Adda as Art: How St+art India & TRI Are Reclaiming Kolkata’s Culture of Conversation
Kolkata’s Disappearing 'Rowaks' Once Shaped A Culture Of Conversation

From teashops and bookstalls to crumbling rowaks, Kolkata’s adda culture once animated the city’s third spaces, giving rise to its distinct intellectual hum. But as gated communities rise and the city’s old architecture gives way to glass towers, those porous spaces for public intimacy — the rowaks, or shaded ledges at the edge of homes — are gradually disappearing.

ADDA: The Third Space, the opening exhibition of St+art Foundation’s Kolkata 2025–26 programming at TRI Art & Culture is an intervention against this disappearance. The exhibition transforms the restored 1940s family home into a living embodiment of the Bengali adda — that leisurely yet charged conversation between the private and public, the artistic and the political.

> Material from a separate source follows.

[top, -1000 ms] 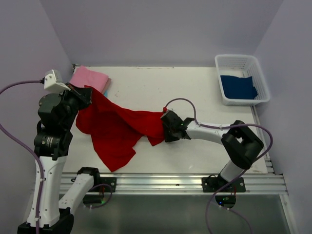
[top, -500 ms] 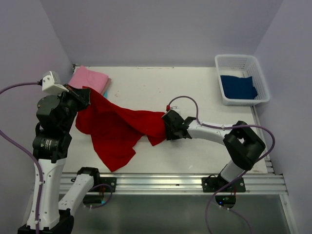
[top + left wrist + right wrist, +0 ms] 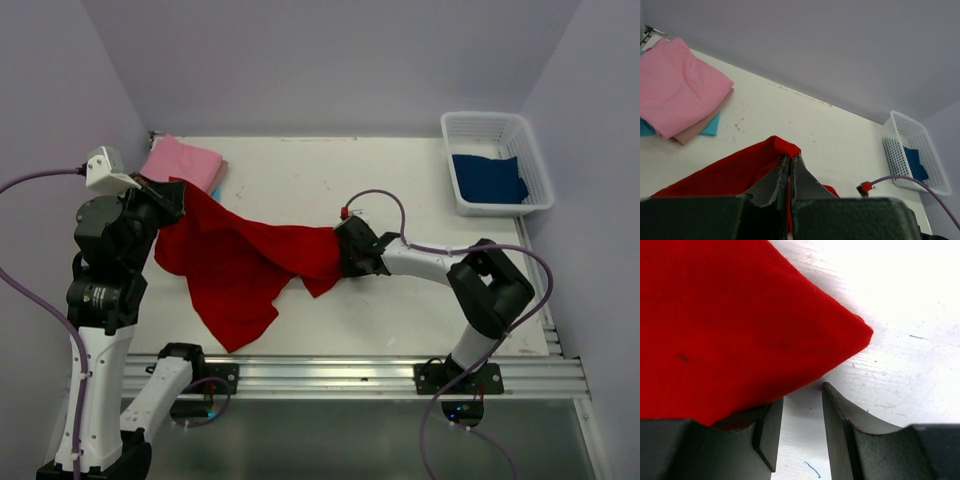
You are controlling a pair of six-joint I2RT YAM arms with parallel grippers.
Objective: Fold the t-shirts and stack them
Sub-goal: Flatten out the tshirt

Conceptualised as both exhibition and intervention, The Third Space gathers sculptural interventions, immersive installations, and participatory programmes that foreground dialogue as medium. The title draws from sociologist Ray Oldenburg’s notion of the “third place” — a communal zone beyond home and work that nurtures democracy and belonging. In Kolkata, that concept finds its most organic expression in adda, where ideas meander without agenda and intimacy emerges from argument.

By bringing adda into the gallery, St+art and TRI invite visitors to inhabit TRI as they might a rowak — a threshold where boundaries blur and chance encounters bloom. It’s a fitting gesture in a city that once thrived on its public intellectualism but now contends with shrinking third spaces.

In reviving the adda as both subject and structure, ADDA: The Third Space becomes an intervention against urban amnesia — a reminder that the spirit of Kolkata has always been conversational, made not of concrete, steel, and glass, but of ideas that refuse to stay indoors and spill out onto streets, tea-shacks, and the public sphere.